[Data extracted from a collection]
-- Opening Marker --
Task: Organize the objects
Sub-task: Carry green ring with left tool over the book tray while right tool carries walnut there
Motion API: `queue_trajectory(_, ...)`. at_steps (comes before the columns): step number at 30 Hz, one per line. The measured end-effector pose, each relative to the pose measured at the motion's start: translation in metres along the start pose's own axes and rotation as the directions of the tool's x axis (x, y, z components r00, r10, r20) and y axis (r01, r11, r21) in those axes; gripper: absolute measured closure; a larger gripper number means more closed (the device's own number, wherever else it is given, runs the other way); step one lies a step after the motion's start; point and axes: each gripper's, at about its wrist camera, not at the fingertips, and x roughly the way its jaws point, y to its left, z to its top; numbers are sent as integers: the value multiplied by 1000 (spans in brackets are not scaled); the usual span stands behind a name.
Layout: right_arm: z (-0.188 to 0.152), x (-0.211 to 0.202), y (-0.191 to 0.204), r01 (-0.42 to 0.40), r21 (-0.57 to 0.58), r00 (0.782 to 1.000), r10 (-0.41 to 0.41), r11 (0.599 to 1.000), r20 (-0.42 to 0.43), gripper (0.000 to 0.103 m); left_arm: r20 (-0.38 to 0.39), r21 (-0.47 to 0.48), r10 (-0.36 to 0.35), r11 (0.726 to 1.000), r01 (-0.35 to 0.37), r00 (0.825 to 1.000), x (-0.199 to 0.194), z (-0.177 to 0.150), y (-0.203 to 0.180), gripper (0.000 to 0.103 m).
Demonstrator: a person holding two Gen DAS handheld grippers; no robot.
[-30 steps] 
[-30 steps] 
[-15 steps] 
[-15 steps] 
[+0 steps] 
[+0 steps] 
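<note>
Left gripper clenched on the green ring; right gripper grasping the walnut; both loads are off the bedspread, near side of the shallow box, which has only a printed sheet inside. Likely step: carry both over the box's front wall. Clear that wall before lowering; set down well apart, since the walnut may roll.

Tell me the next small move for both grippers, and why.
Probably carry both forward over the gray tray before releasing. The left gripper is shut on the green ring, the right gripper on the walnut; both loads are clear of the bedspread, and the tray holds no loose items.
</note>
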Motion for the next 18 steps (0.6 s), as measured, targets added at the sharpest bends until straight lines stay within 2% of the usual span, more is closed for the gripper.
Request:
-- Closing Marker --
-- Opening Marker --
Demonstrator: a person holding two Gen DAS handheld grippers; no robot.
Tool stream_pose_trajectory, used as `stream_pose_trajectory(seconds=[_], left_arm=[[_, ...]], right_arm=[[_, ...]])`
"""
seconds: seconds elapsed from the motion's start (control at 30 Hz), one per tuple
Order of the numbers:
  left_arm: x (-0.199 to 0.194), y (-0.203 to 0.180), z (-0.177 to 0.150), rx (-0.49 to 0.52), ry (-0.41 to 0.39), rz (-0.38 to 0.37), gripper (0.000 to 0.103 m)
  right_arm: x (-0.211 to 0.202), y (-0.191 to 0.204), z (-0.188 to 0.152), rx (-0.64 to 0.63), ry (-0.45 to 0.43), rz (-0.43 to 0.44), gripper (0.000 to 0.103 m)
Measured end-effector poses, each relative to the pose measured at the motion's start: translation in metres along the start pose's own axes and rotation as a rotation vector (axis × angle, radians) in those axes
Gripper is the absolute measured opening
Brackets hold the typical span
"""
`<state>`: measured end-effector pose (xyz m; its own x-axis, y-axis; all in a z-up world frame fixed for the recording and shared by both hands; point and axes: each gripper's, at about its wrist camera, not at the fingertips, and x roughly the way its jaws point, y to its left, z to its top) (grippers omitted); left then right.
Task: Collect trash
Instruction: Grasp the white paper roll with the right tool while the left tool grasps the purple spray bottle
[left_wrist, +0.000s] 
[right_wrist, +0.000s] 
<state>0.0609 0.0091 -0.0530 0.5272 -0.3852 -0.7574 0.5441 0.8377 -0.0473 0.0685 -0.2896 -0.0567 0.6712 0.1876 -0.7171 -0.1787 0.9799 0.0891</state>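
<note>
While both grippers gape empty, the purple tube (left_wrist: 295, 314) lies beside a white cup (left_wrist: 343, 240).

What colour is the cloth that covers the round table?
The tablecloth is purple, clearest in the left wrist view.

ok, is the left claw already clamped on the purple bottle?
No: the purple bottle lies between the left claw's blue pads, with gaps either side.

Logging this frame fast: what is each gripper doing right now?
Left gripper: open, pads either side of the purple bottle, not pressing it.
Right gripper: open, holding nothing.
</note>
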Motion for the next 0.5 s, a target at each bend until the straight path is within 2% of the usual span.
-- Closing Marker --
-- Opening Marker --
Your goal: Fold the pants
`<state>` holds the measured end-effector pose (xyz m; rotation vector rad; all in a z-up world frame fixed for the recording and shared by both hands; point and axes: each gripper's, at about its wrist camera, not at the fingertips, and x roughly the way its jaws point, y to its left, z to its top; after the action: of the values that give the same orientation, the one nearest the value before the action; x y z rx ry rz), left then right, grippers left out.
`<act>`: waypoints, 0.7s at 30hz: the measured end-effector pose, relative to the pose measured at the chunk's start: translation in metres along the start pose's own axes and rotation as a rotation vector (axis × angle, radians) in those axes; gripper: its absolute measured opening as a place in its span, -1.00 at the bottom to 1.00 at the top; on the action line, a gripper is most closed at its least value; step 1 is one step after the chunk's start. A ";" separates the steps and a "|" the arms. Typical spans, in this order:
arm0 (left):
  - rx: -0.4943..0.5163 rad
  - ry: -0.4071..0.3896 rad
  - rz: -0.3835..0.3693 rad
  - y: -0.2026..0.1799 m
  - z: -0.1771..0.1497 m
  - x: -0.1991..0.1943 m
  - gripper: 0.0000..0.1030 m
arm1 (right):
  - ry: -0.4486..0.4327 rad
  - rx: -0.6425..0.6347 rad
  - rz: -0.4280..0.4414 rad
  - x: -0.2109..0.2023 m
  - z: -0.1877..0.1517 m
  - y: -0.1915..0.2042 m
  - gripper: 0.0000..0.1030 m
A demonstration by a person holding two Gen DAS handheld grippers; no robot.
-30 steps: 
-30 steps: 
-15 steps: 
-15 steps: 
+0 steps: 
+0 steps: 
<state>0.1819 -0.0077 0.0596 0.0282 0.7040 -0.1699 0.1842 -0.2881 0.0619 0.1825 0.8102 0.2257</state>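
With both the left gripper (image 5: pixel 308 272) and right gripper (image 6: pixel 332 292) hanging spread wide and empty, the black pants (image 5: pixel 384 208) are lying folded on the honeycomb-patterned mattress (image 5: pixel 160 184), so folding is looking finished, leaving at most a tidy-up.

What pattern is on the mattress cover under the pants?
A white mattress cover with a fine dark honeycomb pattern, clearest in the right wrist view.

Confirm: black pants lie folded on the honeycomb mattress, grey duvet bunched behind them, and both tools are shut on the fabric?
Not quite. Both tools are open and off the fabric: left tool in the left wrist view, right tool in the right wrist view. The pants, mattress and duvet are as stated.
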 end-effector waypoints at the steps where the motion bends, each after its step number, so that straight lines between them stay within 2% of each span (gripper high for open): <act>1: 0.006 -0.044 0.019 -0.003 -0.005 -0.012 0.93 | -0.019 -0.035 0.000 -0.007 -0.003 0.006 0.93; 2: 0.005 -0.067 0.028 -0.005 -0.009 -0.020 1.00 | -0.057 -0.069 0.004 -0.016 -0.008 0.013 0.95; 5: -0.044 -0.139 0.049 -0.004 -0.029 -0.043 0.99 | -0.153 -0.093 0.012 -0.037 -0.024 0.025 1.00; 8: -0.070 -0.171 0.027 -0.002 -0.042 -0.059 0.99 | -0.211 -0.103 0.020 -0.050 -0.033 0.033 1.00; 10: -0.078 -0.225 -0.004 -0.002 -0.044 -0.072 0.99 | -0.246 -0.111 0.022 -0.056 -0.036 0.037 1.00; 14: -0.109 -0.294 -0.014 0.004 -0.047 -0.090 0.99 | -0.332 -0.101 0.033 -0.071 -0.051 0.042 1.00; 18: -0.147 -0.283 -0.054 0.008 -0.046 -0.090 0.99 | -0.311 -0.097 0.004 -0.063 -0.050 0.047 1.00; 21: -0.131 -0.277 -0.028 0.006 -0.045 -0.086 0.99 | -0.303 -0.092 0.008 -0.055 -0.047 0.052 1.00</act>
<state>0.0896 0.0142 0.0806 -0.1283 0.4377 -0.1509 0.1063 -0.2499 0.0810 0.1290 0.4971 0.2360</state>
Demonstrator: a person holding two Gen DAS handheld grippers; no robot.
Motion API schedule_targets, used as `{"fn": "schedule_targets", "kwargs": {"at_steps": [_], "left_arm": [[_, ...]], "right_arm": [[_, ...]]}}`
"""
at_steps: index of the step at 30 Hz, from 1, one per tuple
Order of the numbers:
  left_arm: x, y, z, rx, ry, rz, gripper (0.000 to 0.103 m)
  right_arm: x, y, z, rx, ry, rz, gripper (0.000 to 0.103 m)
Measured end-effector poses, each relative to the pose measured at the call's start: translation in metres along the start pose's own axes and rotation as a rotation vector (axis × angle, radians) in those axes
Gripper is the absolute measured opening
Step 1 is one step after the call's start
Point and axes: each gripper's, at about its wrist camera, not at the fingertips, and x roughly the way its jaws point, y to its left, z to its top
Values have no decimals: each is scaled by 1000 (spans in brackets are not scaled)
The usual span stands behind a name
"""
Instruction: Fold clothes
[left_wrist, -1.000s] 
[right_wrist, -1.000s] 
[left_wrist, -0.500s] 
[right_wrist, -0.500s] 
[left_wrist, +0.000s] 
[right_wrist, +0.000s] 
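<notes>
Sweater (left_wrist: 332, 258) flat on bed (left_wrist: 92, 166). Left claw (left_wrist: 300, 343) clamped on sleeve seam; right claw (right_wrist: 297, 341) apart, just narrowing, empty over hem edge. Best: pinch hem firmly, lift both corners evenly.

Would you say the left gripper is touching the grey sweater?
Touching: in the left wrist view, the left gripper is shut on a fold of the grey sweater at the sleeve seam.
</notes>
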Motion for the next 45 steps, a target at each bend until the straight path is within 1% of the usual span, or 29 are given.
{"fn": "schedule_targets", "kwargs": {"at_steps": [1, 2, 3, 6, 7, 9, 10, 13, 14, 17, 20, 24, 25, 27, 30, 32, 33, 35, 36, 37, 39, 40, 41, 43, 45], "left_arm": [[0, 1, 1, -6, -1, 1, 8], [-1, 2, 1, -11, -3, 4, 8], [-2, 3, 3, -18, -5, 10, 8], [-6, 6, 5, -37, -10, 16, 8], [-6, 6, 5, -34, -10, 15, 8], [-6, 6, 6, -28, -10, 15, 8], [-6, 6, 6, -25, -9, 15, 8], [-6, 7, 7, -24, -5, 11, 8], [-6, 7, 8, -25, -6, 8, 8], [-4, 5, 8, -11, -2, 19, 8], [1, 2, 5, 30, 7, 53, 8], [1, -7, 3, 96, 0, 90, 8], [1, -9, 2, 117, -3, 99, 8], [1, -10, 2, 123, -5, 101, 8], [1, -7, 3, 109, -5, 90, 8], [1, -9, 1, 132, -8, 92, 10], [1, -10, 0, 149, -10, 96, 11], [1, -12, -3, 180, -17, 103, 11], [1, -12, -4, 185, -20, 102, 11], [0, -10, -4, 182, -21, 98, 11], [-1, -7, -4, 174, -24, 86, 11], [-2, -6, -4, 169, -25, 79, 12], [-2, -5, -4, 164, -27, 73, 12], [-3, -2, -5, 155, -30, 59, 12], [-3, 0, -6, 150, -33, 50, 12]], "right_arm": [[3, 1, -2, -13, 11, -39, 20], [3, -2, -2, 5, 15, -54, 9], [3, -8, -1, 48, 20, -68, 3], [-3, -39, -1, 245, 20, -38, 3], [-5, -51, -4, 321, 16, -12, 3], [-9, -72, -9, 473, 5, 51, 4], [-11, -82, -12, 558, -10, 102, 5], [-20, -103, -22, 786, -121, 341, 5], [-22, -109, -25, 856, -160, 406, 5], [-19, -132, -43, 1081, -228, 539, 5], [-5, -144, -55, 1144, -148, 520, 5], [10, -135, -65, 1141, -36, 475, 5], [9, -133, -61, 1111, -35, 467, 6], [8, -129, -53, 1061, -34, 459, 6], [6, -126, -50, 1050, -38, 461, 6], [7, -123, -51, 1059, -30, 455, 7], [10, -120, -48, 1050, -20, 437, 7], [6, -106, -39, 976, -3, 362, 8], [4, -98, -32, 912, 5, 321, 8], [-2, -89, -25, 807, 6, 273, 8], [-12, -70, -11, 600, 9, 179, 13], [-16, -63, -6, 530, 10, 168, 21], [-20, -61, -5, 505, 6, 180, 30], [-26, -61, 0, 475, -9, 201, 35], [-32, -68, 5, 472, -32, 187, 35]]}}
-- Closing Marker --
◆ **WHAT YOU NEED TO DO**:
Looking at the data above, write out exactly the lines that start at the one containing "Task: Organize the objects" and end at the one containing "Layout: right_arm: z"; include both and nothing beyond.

◆ **SOLUTION FOR THIS TASK**:
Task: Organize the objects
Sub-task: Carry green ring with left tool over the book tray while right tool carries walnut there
Motion API: `queue_trajectory(_, ...)`. at_steps (comes before the columns): step number at 30 Hz, one per line. The measured end-effector pose, each relative to the pose measured at the motion's start: translation in metres along the start pose's own axes and rotation as the directions of the tool's x axis (x, y, z components r00, r10, r20) and y axis (r01, r11, r21) in those axes; gripper: absolute measured closure; a larger gripper number means more closed (the device's own number, wherever else it is given, runs the other way); step one lies a step after the motion's start; point and axes: each gripper's, at about its wrist camera, not at the fingertips, and x roughly the way its jaws point, y to its left, z to its top; numbers are sent as integers: the value multiplied by 1000 (spans in brackets are not scaled); the usual span stands behind a name.
Layout: right_arm: z (-0.188 to 0.152), x (-0.211 to 0.202), y (-0.191 to 0.204), r01 (-0.42 to 0.40), r21 (-0.57 to 0.58), r00 (0.782 to 1.000), r10 (-0.41 to 0.41), r11 (0.599 to 1.000), r20 (-0.42 to 0.43), gripper (0.000 to 0.103 m); left_arm: r20 (-0.38 to 0.39), r21 (-0.47 to 0.48), r10 (-0.36 to 0.35), r11 (0.726 to 1.000), r01 (-0.35 to 0.37), r00 (0.825 to 1.000), x (-0.199 to 0.194), z (-0.177 to 0.150), y (-0.203 to 0.180), gripper (0.000 to 0.103 m).

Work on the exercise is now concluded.